ATLANTA (AP) - John Rocker claims he flunked a drug test ordered by Major League Baseball in 2000 and that he, Alex Rodriguez and other Texas Rangers were advised by management and union doctors following a spring training lecture on how to use steroids effectively.

The former Braves pitcher said on Atlanta radio station 680 that baseball Commissioner Bud Selig knew in 2000 that Rocker was using steroids and did nothing about it.

Rocker was suspended for the first 14 days of the 2000 season by Selig for making racial and ethnic remarks in a magazine interview that the commissioner deemed insensitive.

The penalty, originally set to cover 28 days, was reduced by an arbitrator following a grievance.

Major League Baseball said in a statement that Rocker was referred to the confidential Employee Assistance Program, and any test would have been conducted by professionals who ran the EAP.

The organization said those professionals were obligated to maintain the confidentiality of the result and to use it in developing a treatment and education program for Rocker.
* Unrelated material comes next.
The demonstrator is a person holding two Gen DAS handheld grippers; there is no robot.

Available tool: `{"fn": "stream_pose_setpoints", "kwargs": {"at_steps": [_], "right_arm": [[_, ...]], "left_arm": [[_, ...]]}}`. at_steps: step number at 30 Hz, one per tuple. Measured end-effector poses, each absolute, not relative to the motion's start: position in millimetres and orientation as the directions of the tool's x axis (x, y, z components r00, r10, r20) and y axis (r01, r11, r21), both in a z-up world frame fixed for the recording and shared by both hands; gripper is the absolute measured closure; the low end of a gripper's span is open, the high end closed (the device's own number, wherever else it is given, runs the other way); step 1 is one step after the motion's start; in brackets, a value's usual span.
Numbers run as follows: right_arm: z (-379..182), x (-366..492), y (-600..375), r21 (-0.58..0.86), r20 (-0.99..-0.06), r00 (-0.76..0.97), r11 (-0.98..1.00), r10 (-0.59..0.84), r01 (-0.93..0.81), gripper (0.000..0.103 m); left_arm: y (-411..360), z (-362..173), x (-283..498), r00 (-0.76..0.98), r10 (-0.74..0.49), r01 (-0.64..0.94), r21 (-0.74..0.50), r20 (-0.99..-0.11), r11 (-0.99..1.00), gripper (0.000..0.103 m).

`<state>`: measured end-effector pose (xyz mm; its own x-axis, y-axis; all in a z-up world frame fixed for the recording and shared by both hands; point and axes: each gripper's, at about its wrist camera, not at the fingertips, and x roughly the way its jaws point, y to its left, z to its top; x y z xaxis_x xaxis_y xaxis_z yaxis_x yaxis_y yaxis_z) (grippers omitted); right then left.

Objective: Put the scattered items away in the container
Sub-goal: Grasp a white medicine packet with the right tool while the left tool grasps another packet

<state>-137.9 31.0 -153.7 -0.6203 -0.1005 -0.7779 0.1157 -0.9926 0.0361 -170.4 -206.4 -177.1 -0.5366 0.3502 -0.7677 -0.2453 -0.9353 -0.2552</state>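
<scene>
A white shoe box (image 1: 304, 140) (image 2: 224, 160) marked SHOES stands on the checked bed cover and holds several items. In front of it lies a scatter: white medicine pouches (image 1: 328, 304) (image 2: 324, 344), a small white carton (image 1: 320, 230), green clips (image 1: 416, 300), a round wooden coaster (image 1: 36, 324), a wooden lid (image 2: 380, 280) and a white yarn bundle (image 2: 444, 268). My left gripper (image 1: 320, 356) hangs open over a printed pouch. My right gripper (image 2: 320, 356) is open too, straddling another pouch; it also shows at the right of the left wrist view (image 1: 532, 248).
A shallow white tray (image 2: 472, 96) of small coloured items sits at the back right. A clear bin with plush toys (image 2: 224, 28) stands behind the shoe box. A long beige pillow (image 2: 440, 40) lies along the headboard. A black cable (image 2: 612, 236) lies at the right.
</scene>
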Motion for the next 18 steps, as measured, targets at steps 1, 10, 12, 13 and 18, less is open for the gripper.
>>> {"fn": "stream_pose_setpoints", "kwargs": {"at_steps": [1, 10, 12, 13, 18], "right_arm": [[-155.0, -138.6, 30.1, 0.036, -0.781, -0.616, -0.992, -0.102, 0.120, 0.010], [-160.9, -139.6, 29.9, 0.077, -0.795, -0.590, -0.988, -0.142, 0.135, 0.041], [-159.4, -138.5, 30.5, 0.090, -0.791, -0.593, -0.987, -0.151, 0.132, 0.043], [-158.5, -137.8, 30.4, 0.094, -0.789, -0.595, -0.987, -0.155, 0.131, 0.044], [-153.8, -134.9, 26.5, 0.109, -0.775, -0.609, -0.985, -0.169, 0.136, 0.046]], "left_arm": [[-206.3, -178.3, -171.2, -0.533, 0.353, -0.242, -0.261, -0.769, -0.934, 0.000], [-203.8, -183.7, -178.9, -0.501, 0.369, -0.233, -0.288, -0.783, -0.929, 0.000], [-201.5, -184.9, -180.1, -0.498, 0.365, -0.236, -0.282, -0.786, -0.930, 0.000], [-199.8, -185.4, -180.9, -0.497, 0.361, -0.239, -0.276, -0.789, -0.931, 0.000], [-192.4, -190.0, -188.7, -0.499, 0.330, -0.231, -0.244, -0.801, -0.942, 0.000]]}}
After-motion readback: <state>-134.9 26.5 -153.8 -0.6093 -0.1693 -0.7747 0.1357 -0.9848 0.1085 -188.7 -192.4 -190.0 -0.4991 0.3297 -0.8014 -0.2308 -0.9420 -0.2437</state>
It said further discipline was not an option legally available to Major League Baseball at that time.

Rocker said that doctors from management and the players' association, following a spring training talk with the Texas Rangers about steroids and other topics, pulled himself, A-Rod, Rafael Palmeiro and Ivan Rodriguez aside. Rocker was with the Rangers in 2002.

Rocker said the doctors told them that if they did steroids "responsibly" it wouldn't hame them.

Baseball did not have a drug-testing agreement between management and the players' union until September 2002 and did not have random testing with penalties until 2004.